**Material provided**.
◆ ◆ ◆ ◆ ◆
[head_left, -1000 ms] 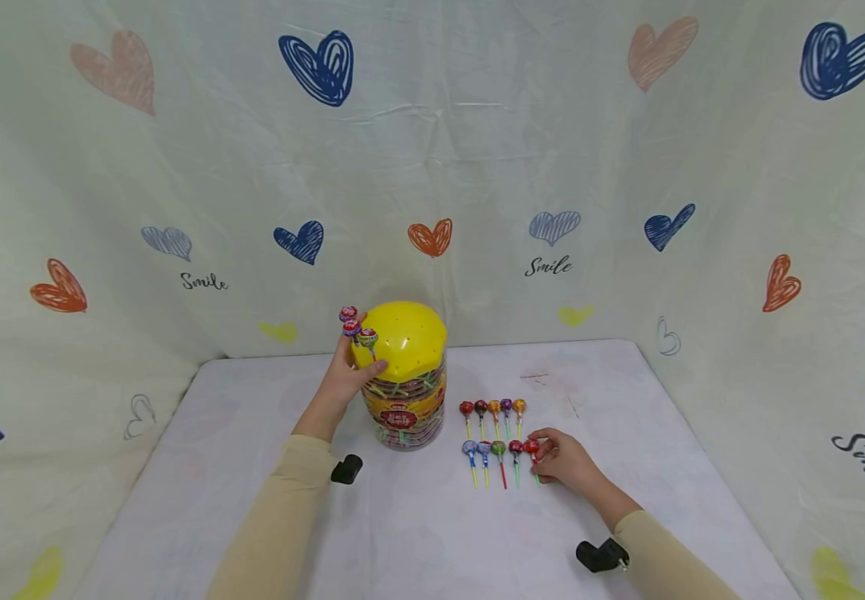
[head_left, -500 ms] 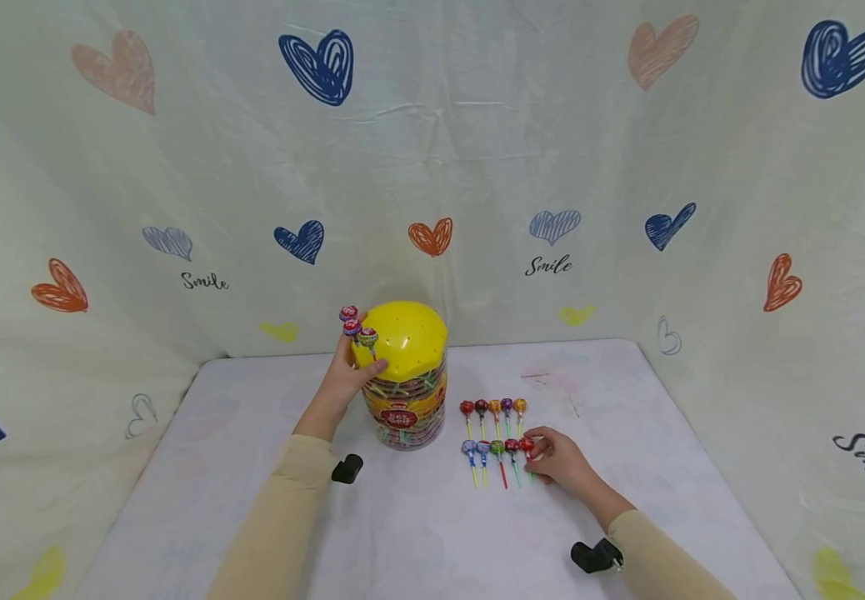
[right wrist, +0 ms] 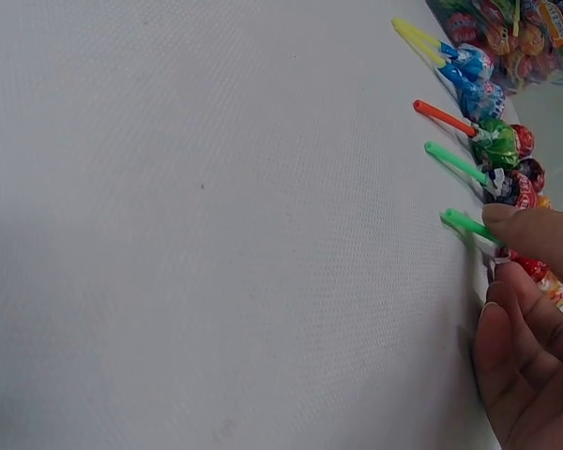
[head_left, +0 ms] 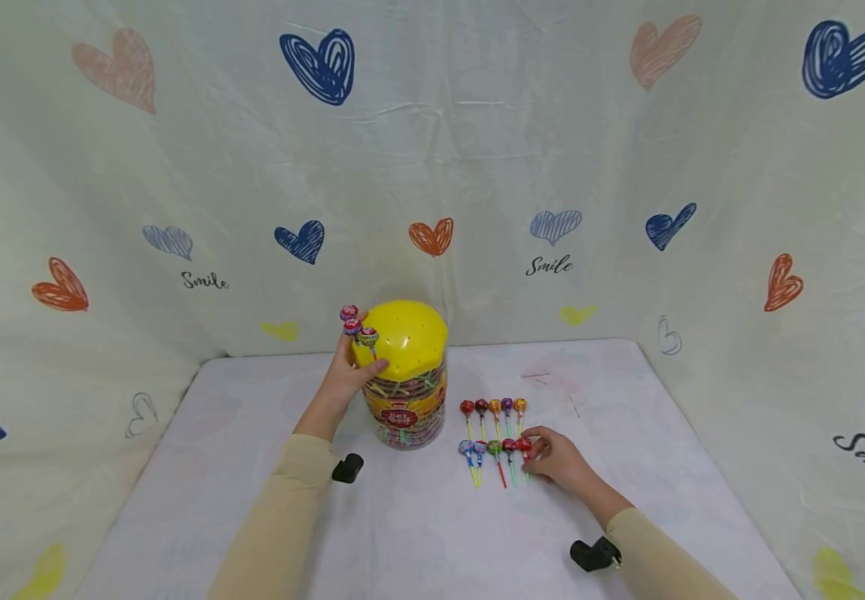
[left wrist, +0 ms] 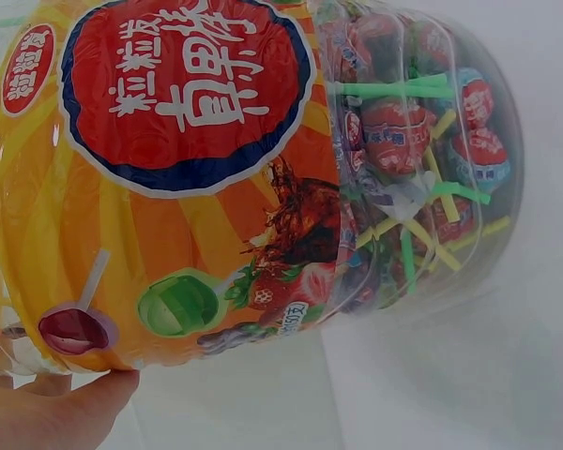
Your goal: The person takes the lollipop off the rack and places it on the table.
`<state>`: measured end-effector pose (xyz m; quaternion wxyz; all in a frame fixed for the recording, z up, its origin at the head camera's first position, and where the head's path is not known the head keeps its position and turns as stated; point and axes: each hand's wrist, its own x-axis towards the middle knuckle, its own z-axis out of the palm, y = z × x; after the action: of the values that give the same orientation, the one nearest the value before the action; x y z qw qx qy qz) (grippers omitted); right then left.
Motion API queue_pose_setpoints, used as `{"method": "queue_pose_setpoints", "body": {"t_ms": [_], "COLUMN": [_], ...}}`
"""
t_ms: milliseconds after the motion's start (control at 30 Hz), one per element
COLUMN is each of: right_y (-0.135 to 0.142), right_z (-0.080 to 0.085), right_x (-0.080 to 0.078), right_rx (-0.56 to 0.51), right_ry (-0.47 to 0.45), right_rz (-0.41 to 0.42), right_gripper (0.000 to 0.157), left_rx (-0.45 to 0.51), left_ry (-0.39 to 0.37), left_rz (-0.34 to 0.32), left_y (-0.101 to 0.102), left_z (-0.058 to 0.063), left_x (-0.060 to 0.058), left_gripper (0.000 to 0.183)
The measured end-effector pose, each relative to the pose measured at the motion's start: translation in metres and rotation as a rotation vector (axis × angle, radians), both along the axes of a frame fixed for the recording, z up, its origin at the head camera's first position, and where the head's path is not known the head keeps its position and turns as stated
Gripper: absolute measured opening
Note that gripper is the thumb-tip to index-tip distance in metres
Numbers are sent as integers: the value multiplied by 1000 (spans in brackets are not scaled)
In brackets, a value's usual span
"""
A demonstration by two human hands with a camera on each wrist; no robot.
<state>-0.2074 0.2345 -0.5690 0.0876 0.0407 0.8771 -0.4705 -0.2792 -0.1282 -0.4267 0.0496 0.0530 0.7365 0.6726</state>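
My left hand point(head_left: 342, 379) rests against the yellow lid point(head_left: 410, 337) of a clear candy jar point(head_left: 402, 421), its thumb on the lid's near side. It holds several lollipops point(head_left: 352, 327), their wrapped heads up beside the lid. In the left wrist view, fingertips point(left wrist: 98, 403) lie along the labelled jar point(left wrist: 206, 225). My right hand point(head_left: 563, 462) pinches a red lollipop point(head_left: 525, 445) by its green stick point(right wrist: 462, 222) between thumb and fingers. This lollipop lies at the right end of the nearer row, beside a dark red lollipop point(head_left: 509, 446) and a green lollipop point(head_left: 495, 447).
Two blue lollipops point(head_left: 466, 447) start the nearer row at the left. Behind it lies another row of several lollipops point(head_left: 494, 407), sticks toward me. Both rows are right of the jar on a white-covered table point(head_left: 417, 533). A heart-printed curtain point(head_left: 432, 167) hangs behind.
My right hand has slid left with the red lollipop, and the nearer row has shifted slightly left and closed up. My left hand and the jar have stayed put.
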Motion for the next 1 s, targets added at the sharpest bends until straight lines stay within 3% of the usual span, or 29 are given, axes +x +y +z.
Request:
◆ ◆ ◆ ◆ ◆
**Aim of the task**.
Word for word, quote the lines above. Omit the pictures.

**Result for this exercise**.
[head_left, -1000 ms] 
[head_left, -500 ms] 
[right wrist, +0 ms] 
[head_left, +0 ms] 
[left wrist, +0 ms] 
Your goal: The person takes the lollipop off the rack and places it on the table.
`<state>`: measured end-effector pose (xyz m; quaternion wxyz; all in a frame fixed for the recording, z up, its origin at the head camera's first position, and where the head's path is not known the head keeps its position and turns as stated; point and axes: each hand's wrist, its own x-axis towards the middle knuckle, its own z-axis out of the palm, y = z × x; after the action: of the values that give the same orientation, the one nearest the value before the action; x y z qw qx qy qz) (grippers omitted); right then left.
Motion API queue_pose_setpoints, used as `{"method": "queue_pose_setpoints", "body": {"t_ms": [_], "COLUMN": [_], ...}}`
"""
t_ms: milliseconds after the motion's start (control at 30 Hz), one per element
COLUMN is each of: right_y (-0.135 to 0.142), right_z (-0.080 to 0.085), right_x (-0.080 to 0.078), right_rx (-0.56 to 0.51), right_ry (-0.47 to 0.45), right_rz (-0.41 to 0.42), right_gripper (0.000 to 0.157), left_rx (-0.45 to 0.51), left_ry (-0.39 to 0.37), left_rz (-0.34 to 0.32), left_y (-0.101 to 0.102), left_z (-0.058 to 0.063), left_x (-0.060 to 0.058), left_gripper (0.000 to 0.183)
The measured end-effector pose, each relative to the pose measured at the motion's start: translation in metres and rotation as a rotation vector (axis × angle, radians), both along the axes of a frame fixed for the recording, z up, its origin at the head camera's first position, and where the head's path is not known the head keeps its position and turns as stated
Gripper: absolute measured opening
Note that gripper is the thumb-tip to index-tip distance in metres
Numbers are sent as integers: the value multiplied by 1000 (spans in brackets are not scaled)
In brackets, a value's usual span
"""
A demonstration by two human hands with a camera on each wrist; no robot.
<state>-0.2074 0.2345 -0.5690 0.0876 0.0407 0.8771 -0.4705 -0.2792 -0.1282 -0.4267 0.0496 0.0530 0.7365 0.6726</state>
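My left hand point(head_left: 342, 379) rests against the yellow lid point(head_left: 410, 337) of a clear candy jar point(head_left: 402, 421), its thumb on the lid's near side. It holds several lollipops point(head_left: 352, 327), their wrapped heads up beside the lid. In the left wrist view, fingertips point(left wrist: 98, 403) lie along the labelled jar point(left wrist: 206, 225). My right hand point(head_left: 563, 462) pinches a red lollipop point(head_left: 525, 445) by its green stick point(right wrist: 462, 222) between thumb and fingers. This lollipop lies at the right end of the nearer row, beside a dark red lollipop point(head_left: 509, 446) and a green lollipop point(head_left: 495, 447).
Two blue lollipops point(head_left: 466, 447) start the nearer row at the left. Behind it lies another row of several lollipops point(head_left: 494, 407), sticks toward me. Both rows are right of the jar on a white-covered table point(head_left: 417, 533). A heart-printed curtain point(head_left: 432, 167) hangs behind.
My right hand has slid left with the red lollipop, and the nearer row has shifted slightly left and closed up. My left hand and the jar have stayed put.
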Motion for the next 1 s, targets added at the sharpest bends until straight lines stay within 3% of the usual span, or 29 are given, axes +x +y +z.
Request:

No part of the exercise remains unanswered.